Per la giornata di approfondimento del dialogo tra ebrei e cristiani quest’anno la nostra comunità ha ospitato il professore Furio Biagini, docente di storia dell’ebraismo e di storia contemporanea presso l’università del Salento. Il prof. Biagini ha condiviso alcune riflessioni sul tema della speranza.
La speranza all’interno del mondo ebraico ha un incontro ben specifico: quello di Mosè con il Santo Benedetto al roveto ardente (Es 3,1-15). Il Santo Benedetto non ha un nome specifico, nel testo ebraico «’heyeh ’ašer ’heyeh» (Es3,14) viene tradotto come sarò come sarò. La parola orientata al futuro permette alla discendenza di dire io sarò: la trascendenza appartiene al futuro. La storia d’Israele non ha una fine poiché il popolo d’Israele passa dalla schiavitù alla libertà, non è una narrazione ciclica (a differenza della letteratura comune che ha un inizio e una fine). Il tempo ebraico è un tempo aperto, per l’ebreo è «tôledot» va per generazioni nel corso dei tempi.

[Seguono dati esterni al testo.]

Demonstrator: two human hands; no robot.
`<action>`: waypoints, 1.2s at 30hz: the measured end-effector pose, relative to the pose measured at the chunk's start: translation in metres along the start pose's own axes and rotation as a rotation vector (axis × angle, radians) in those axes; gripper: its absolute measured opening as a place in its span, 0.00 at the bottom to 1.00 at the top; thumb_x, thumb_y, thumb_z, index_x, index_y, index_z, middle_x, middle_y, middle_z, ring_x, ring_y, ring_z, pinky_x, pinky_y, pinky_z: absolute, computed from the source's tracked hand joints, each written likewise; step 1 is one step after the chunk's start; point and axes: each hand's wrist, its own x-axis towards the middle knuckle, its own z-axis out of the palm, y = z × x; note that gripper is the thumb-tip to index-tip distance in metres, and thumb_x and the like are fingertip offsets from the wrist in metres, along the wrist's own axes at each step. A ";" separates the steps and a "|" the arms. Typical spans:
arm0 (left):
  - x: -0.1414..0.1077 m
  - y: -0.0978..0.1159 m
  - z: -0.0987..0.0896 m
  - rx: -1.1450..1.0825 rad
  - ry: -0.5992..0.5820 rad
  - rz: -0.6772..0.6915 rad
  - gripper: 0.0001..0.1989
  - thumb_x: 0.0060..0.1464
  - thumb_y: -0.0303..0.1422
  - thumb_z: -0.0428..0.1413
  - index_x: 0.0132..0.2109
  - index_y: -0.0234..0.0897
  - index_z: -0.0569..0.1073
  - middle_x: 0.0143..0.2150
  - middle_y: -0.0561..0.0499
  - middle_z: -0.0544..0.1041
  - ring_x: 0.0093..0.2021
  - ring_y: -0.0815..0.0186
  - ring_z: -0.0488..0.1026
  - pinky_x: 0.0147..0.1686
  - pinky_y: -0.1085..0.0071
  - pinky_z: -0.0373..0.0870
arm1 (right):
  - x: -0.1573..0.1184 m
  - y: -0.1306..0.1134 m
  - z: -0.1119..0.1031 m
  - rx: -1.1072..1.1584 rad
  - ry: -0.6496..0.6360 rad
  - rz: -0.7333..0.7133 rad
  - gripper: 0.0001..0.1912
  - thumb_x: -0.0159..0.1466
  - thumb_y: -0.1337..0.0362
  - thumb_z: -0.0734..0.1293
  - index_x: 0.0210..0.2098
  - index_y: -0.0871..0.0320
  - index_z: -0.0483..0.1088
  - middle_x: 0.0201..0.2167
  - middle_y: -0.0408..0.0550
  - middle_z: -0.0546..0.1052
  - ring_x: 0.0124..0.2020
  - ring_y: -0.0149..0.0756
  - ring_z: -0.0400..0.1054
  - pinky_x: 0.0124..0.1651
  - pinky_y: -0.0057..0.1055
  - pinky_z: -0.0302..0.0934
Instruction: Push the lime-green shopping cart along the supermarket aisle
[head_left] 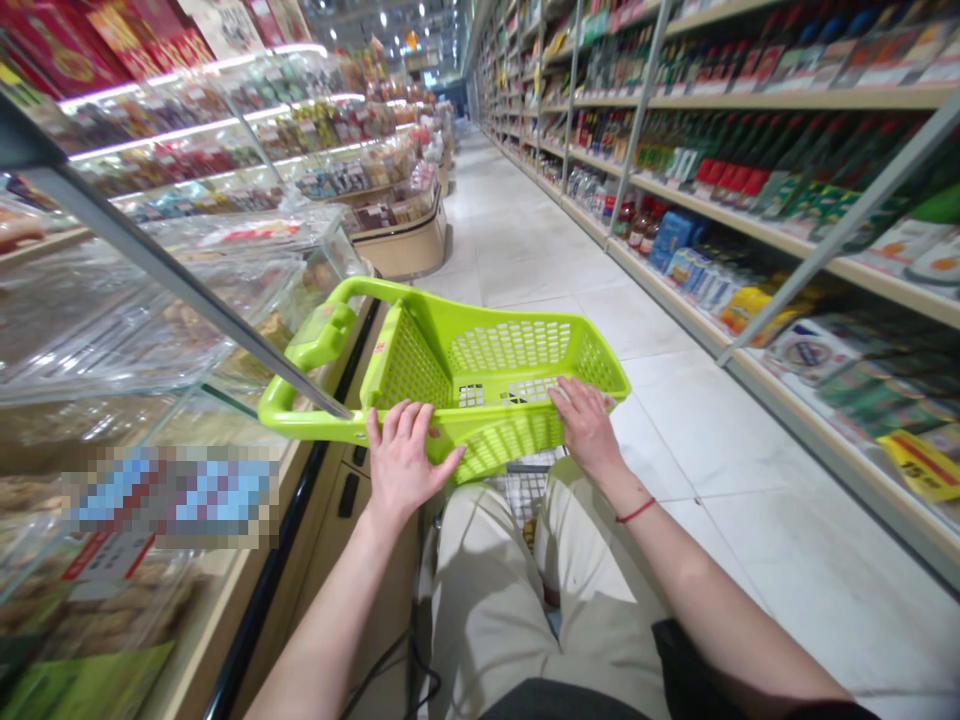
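A bright green plastic shopping cart point(510, 342) stands side-on in front of my legs, its perforated basket holding nothing I can see. My left hand point(403, 455) grips the near rim close to the handle end, fingers hooked over the top and thumb outside against the wall. Farther right along that rim, my right hand point(587, 418) has its fingers curled over the edge near the front corner. A red string bracelet point(636, 511) circles the right wrist. The cart's looped handle point(296, 350) points left, with neither hand on it.
On the left is a glass-sided display counter point(289, 540) of packaged food, crossed by a grey pole point(187, 270). Tall shelves point(757, 104) of bottles and packs line the right. A pale tiled aisle point(517, 215) runs ahead between them, past a rounded display stand point(405, 240).
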 end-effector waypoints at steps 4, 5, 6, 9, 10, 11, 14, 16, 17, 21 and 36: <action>0.000 0.000 0.000 0.011 0.007 0.000 0.32 0.53 0.52 0.56 0.58 0.35 0.68 0.54 0.40 0.74 0.61 0.48 0.65 0.69 0.44 0.37 | -0.007 0.035 -0.015 -0.072 0.021 0.094 0.26 0.61 0.75 0.59 0.58 0.57 0.68 0.62 0.58 0.69 0.65 0.50 0.59 0.65 0.60 0.52; 0.000 0.000 0.001 0.012 0.011 -0.001 0.32 0.53 0.52 0.56 0.58 0.35 0.68 0.54 0.40 0.74 0.61 0.48 0.65 0.69 0.44 0.37 | -0.009 0.044 -0.017 -0.077 0.024 0.113 0.26 0.61 0.75 0.59 0.58 0.58 0.68 0.61 0.58 0.69 0.64 0.51 0.60 0.65 0.61 0.51; 0.000 0.001 0.001 0.012 0.015 -0.002 0.32 0.53 0.52 0.56 0.57 0.35 0.68 0.54 0.40 0.74 0.61 0.48 0.65 0.69 0.44 0.37 | -0.010 0.051 -0.019 -0.067 0.026 0.122 0.26 0.61 0.74 0.60 0.58 0.58 0.68 0.61 0.59 0.69 0.64 0.51 0.61 0.65 0.61 0.52; 0.001 0.002 0.002 0.011 0.023 -0.006 0.31 0.53 0.52 0.56 0.57 0.35 0.69 0.54 0.40 0.74 0.61 0.48 0.65 0.69 0.44 0.36 | -0.010 0.060 -0.019 -0.012 0.030 0.121 0.27 0.60 0.77 0.58 0.57 0.61 0.69 0.61 0.62 0.69 0.64 0.49 0.60 0.63 0.56 0.58; 0.001 0.003 0.002 0.009 0.023 -0.009 0.31 0.52 0.52 0.56 0.57 0.35 0.69 0.54 0.40 0.74 0.60 0.48 0.65 0.69 0.44 0.36 | -0.009 0.056 -0.017 -0.008 0.033 0.128 0.28 0.59 0.78 0.57 0.57 0.61 0.68 0.61 0.62 0.69 0.65 0.49 0.59 0.63 0.56 0.58; 0.002 0.003 0.002 0.006 0.021 -0.013 0.31 0.52 0.52 0.56 0.57 0.35 0.69 0.54 0.40 0.74 0.60 0.48 0.65 0.69 0.44 0.36 | -0.008 0.050 -0.014 -0.010 0.034 0.137 0.29 0.59 0.78 0.56 0.58 0.60 0.68 0.62 0.61 0.68 0.66 0.49 0.58 0.64 0.56 0.57; 0.002 0.004 0.001 0.007 0.012 -0.022 0.32 0.52 0.52 0.56 0.57 0.36 0.68 0.54 0.40 0.74 0.61 0.48 0.64 0.69 0.44 0.36 | -0.003 0.019 -0.005 0.000 0.016 0.102 0.33 0.59 0.80 0.56 0.62 0.59 0.64 0.63 0.59 0.67 0.68 0.48 0.55 0.66 0.57 0.54; 0.002 0.004 0.001 0.017 0.013 -0.020 0.32 0.52 0.52 0.56 0.57 0.35 0.68 0.54 0.40 0.74 0.61 0.48 0.64 0.69 0.44 0.36 | 0.001 -0.002 -0.001 0.030 -0.011 0.032 0.34 0.59 0.81 0.55 0.63 0.59 0.62 0.64 0.59 0.66 0.68 0.47 0.55 0.67 0.55 0.55; 0.002 0.004 0.001 0.023 0.016 -0.017 0.32 0.52 0.52 0.56 0.57 0.35 0.68 0.54 0.40 0.74 0.61 0.48 0.64 0.69 0.44 0.36 | 0.003 -0.010 0.000 0.047 -0.025 0.000 0.34 0.60 0.81 0.54 0.64 0.60 0.62 0.64 0.59 0.66 0.69 0.46 0.54 0.67 0.54 0.55; 0.001 0.002 0.002 0.016 0.018 -0.011 0.31 0.53 0.51 0.56 0.58 0.36 0.69 0.54 0.40 0.74 0.61 0.48 0.64 0.69 0.44 0.37 | 0.003 -0.014 -0.002 0.048 -0.053 -0.033 0.35 0.60 0.81 0.54 0.64 0.57 0.62 0.65 0.54 0.66 0.71 0.46 0.49 0.67 0.56 0.54; 0.001 0.004 0.001 0.017 0.005 -0.013 0.33 0.53 0.51 0.55 0.60 0.36 0.67 0.55 0.39 0.74 0.61 0.47 0.64 0.68 0.44 0.38 | 0.009 -0.054 0.010 0.139 -0.050 0.000 0.34 0.62 0.78 0.53 0.67 0.58 0.58 0.66 0.55 0.64 0.69 0.49 0.50 0.66 0.59 0.52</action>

Il concetto di fede nell’ebraismo è sinonimo di libertà umana: l’uomo sceglie che cosa deve essere, la società in cui vivere, non vi è nulla di inevitabile nelle questioni dell’umanità.
Il divino crea la natura come atto di libertà: la qabala lo definisce amore sconfinato, come quello di una donna che fa spazio al feto nel grembo materno.
Il professore nel suo discorso ha detto che è necessario un nuovo inizio, lasciare quelle cose che limitano la nostra libertà, anche perché alcune volte la libertà viene utilizzata male dall’uomo, in quanto la violenza insita nell’essere umano perché discendente da Caino. Abramo attraversa: lascia il luogo di nascita, la casa del padre per andare incontro ad uno stile di vita in alleanza con la trascendenza.
La tôrāh è costituzione di liberta: il Santo benedetto crea con la dabar, con il dono della Parola. La libertà è la fiducia nel futuro e la speranza ebraica è una speranza attiva: essa è filo spinato per tenere fuori la disperazione.
La tôrāh apre alla possibilità di scelta, al cambiamento al futuro indeciso: l’ebreo pianta l’albero di mandorlo per le generazioni che verranno dopo. La tôrāh ispira a guardare in avanti, a portare la luce all’interno dell’oscurità.
Il Giubileo è legato all’attesa messianica ed entrambi (ebrei e cristiani) stiamo attendendo il messia e la parusia. Il giubileo infine ha radici nello šabbat, nell’esperienza del mondo futuro.